Knesset extends legislation that facilitates torture

The Knesset has extended temporary legislation under which interrogations of security prisoners are exempt from requirements to visually record the investigation, Haaretz recently reported.

The security establishment pushed hard to make the law permanent; Haaretz reports that opposition by two of the democratic-leaning Likud members, Dan Meridor and Michael Eitan, as well as human rights organizations like ACRI resulted in the compromise of a temporary extension. The Association for Civil Rights in Israel wrote in a statement that:

In security-related offenses, full documentation is all the more necessary. This, both because of the increased concern for wrongful pressure in such interrogations and because of other authorities – such as preventing a suspect from meeting with an attorney for a long period of time – that are often invoked in such cases and prevent a minimal external monitoring of these interrogations. Enabling these interrogations without visual documentation severely injures a long list of the basic rights of the suspect: the right to dignity, to bodily integrity, to due process, to liberty, and to equality.

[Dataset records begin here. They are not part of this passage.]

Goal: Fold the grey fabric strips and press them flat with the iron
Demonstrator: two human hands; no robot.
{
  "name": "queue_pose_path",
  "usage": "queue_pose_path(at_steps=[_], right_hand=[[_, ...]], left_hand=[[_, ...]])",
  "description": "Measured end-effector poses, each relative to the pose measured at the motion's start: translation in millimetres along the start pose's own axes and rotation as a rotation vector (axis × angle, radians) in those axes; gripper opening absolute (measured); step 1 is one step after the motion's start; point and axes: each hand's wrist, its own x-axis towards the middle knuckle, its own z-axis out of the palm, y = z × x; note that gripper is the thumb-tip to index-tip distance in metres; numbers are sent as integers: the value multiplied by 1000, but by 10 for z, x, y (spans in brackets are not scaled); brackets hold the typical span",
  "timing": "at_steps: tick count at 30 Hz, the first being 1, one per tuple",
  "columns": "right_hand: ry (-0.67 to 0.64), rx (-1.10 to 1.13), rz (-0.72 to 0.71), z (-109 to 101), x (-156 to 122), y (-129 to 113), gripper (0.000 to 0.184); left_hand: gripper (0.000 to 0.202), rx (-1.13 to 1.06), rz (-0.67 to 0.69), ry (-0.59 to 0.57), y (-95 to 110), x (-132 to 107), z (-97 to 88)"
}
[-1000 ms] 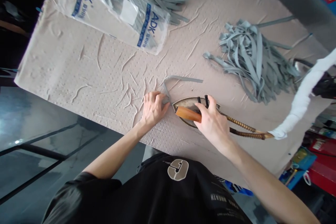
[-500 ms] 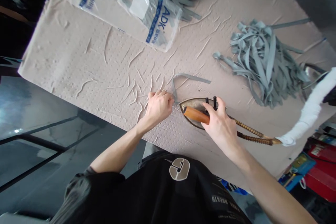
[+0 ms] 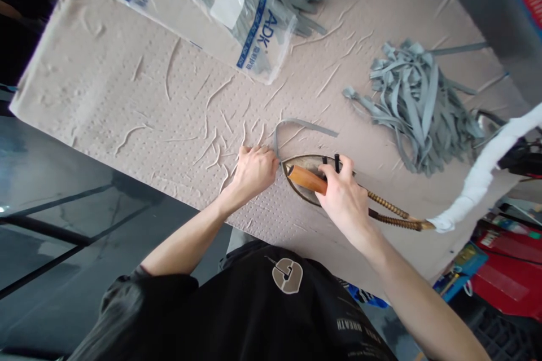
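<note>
My right hand (image 3: 345, 192) is wrapped round the wooden handle of a steam iron (image 3: 302, 177), whose pointed tip faces left on the padded table. Just left of that tip, my left hand (image 3: 257, 168) is closed on a narrow grey fabric strip (image 3: 305, 123). From my fingers the strip curves up and bends right, its loose end flat on the cover. The part of the strip near the iron's tip is partly hidden by my hand and the iron.
A pile of grey strips (image 3: 417, 107) lies at the right. Clear printed plastic bags (image 3: 271, 45) with more strips lie at the back. A white-wrapped hose (image 3: 478, 175) runs from the iron to the right. The beige table cover (image 3: 127, 96) is wrinkled.
The iron in my right hand has shifted slightly left, its tip closer to my left hand. My left hand stays nearly in place, and the view has turned a little.
</note>
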Motion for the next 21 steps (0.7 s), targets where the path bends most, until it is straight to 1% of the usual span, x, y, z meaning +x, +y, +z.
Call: queue_pose_path(at_steps=[7,12,15,18,21], right_hand=[[68,87,111,10,71,-94,43],[83,165,143,-48,162,-222,38],[103,215,169,-97,243,-284,35],[113,251,168,-157,341,-326,34],[87,244,138,-215,409,-325,37]], left_hand=[[28,10,1,-7,-29,0,-19],[28,65,19,9,-45,-19,19],[28,86,8,19,-42,-24,36],[28,103,1,26,-39,-20,50],[27,109,5,39,-39,-18,59]])
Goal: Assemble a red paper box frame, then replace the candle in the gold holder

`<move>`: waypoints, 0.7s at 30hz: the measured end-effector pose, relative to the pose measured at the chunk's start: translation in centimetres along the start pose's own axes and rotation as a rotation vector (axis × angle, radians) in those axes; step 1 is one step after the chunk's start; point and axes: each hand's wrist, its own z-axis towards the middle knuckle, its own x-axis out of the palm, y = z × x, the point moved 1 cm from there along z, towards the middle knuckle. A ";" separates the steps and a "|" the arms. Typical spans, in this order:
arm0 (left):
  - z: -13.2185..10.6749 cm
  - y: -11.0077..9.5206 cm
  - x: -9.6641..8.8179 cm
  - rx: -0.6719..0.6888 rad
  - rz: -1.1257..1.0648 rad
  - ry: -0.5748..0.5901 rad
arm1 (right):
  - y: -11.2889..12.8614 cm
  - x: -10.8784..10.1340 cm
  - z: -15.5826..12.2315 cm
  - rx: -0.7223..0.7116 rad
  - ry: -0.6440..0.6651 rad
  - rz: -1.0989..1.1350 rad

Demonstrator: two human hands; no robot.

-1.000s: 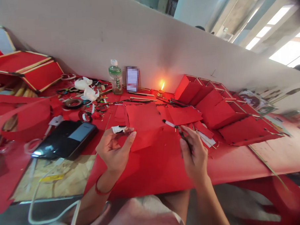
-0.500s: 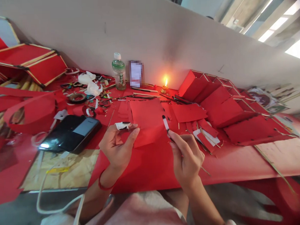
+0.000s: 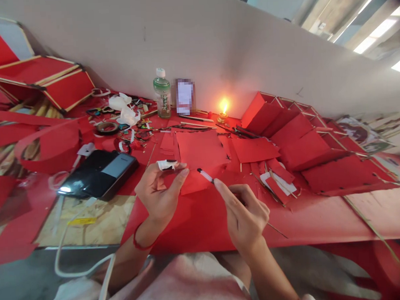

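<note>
Basically, right hand (image 3: 245,214) now tips its slim white pen (image 3: 206,176) lower, pinched tight; left hand (image 3: 158,191) pinches a white paper scrap (image 3: 166,164).

Red-covered surface (image 3: 325,219) against a pale wall (image 3: 222,47). Water bottle (image 3: 162,96) with green label, pixelated card (image 3: 185,96) beside it, small lit oil lamp (image 3: 222,112) to the right. Red stick-framed panels (image 3: 292,132) stand in a row at right; more (image 3: 41,81) at far left. Tape roll (image 3: 106,127) among scraps. Black device (image 3: 98,174) at left, white cable (image 3: 59,258) below the edge.
</note>
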 end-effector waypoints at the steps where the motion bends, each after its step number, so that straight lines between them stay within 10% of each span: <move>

It also stands in contradiction to Israel’s obligations, under international law, to act in order to prevent torture and to maintain the dignity of arrestees.

The law can be seen as a direct challenge to Israel’s landmark ruling from 1999 which famously restricted certain kinds of torture in security interrogations. Yet B’Tselem has shown that torture continues. Allowing interrogators not to record their investigation is precisely the kind of measure that enables a free hand, since interrogators know that any later accusations by the victims will lack proof.

Extending the legislation for another two years is also another example of a practice commonly used to keep controversial legislation and policy in place. Whether in order to avoid accusations of human rights violations or just because Israeli policy is often notoriously short-term by nature, some of the most significant conflict-related policies begin as temporary situations. The best example is occupation itself.

Other examples include the temporary amendment to the citizenship law from 2003 preventing family unification among Palestinian spouses  of Israelis; which has been extended ever since. Just this January, the Supreme Court rejected an appeal by human rights groups challenging the amendment.

Similarly, the military decision to close Route 443 to Palestinian traffic in 2002 was initially viewed as a temporary security measure during the second intifada and was not even official state policy, but was still in effect six years later when human rights groups appealed the ban. Defending the policy, the state finally issued official orders to keep the road closed only in 2008 – in an explicit attempt to keep the policy permanent. The Supreme Court ruled against that policy in 2009 (seven years after the initial ban on Palestinian traffic), and it was partially opened to limited, restricted Palestinian travel in mid-2010.

Finally, the move adds to a trend of turning to legislation as a means of minimizing various forms of opposition to occupation – such as the attempts to pass legislation to approve illegal outposts in the West Bank, or talk of a law allowing the Knesset to override Supreme Court rulings in general.

Of course, the use of legislation as a basis for the occupation has occurred since the early days, a situation that is brilliantly exposed in the film The Law in These Parts.

The difference at present seems to be that legislation is increasingly being used to preclude any challenges by either Israelis or Palestinians to occupation practices, and to ensure unfettered expansion of Israel’s control over both land and population.

Laws in general are designed to confer legitimacy upon a practice in the eyes of the population that elected the lawmakers. It seems that the ultimate outcome of the legislative route will be a population of Israelis who inherently believe that the occupation is just.